I like that design young Mr. Bolton and have printed a copy for possible future use, thanks for posting it.


----------



## bobj3 (Jan 17, 2006)

Hi Steve

My 1st. Horz.router was just like the picture you posted,, I made it so it could hang on the back end of a standard router table,,,,it was a bit lame to use because it was a swing type, and didn't work that well, so I got one of the MLCS types and they are great and work very well, the same type Trap is making..

Bj 

==========


S Bolton said:


> I really like the concept of this horizontal router table from an article in Finewood Working. But it's use is somewhat limited.
> 
> s bolton


----------



## jigmaker (Jul 17, 2007)

I have been thinking about building a horizontal router table and this could be a very helpful thread for somebody like me, to hear from people with practical experience and hearing the pros and cons plus seeing all of the useful design ideas is something i am looking forward to.


----------



## paulcomi (Sep 12, 2004)

I have a Benchdog promax cast iron router table on my extension side of the table saw and to the right of it, I made a vertical router table. the vertical router table bolts on using closet bolts that are driven into a reinforced apron on the side. One jig knob loosens to enable the bit to raise and lower.

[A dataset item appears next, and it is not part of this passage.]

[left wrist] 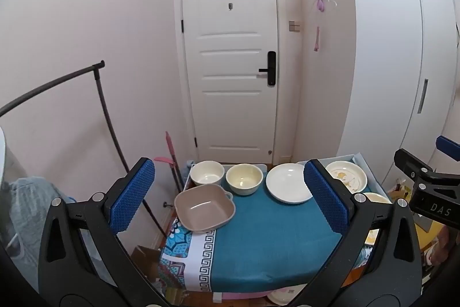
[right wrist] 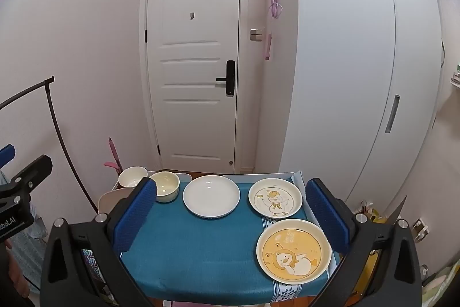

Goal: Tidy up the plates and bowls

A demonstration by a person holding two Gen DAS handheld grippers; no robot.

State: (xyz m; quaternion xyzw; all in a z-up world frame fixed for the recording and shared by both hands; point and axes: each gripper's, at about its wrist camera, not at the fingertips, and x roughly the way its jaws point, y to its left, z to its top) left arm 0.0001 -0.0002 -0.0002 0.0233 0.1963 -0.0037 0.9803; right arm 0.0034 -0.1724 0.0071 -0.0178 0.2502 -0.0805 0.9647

So far, I like the vertical table for quickly and easily rounding over parts. Its also effective at adding a beaded edge to things. I have raised panel bits for both horizontal and vertical tables and I prefer using the vertical table set up. The combination of vertical and horizontal router tables means I very rarely ever set up a hand held router.


----------



## harrysin (Jan 15, 2007)

"The combination of vertical and horizontal router tables means I very rarely ever set up a hand held router."

A young man like you should be more adventurous Paul


----------



## Edward J Keefer (Jan 28, 2005)

Fellow Woodworkers,
From the posts, ther seems to be some agreement on needing two router tables. I am still in the process of building the horizontal table. Here is a vidio that I found on the use of the table...http://lumberjocks.com/jocks/eaglelakewoodworking/blog/1292
Bud


----------



## bobj3 (Jan 17, 2006)

Thanks Trap for the link,,,it took a bit to get to it but it's a good one on the Horz.table

http://lumberjocks.com/jocks/eaglelakewoodworking/blog/1292
http://www.eaglelakewoodworking.com/index.htm?mlcs.htm
Video Below ▼
http://www.eaglelakewoodworking.com/MLCS/MLCS_google_med.htm
=========


----------



## Edward J Keefer (Jan 28, 2005)

bobj3.
I worked on that link for some time and could not get. Thanks for the direct link.
Bud


----------



## bobj3 (Jan 17, 2006)

Hi Trap

You'er Welcome ,,,they can be tricky sometimes 

Here's a trick I use from time to time..

Right Click on the item you want the URL for and Select, Copy Link,you should see 2 or 3 types...then just paste that into NotePad and use it in your post.

===================


----------



## Lee Brubaker (Jan 30, 2006)

From the responses it would seem to me that some are confusing a horizontal router table by calling it a vertical table.The prevailing terminalogy that Iam familiar with is as BobJ used ie: standard table versus horizontal table. One of the advantages re a horizontal table is that it enables the use of a smaller handheld router for panel raising because a vertical panel raising bit's dia. of 1". For us nervous nellies those big panel raising bits used in a standard table kinda takes the fun outta routing. I have both types of tables & I find the horizontal table handier to use for some operations than the standard table. For example, edge jointing, mortising, tenons, & if you really want to get carried away you can make raised panels utilizing plywood if you are careful matching grain when gluing solid wood to the panel where the machining is going to take place. Good for sliding & blind dovetails as well.

Lee


----------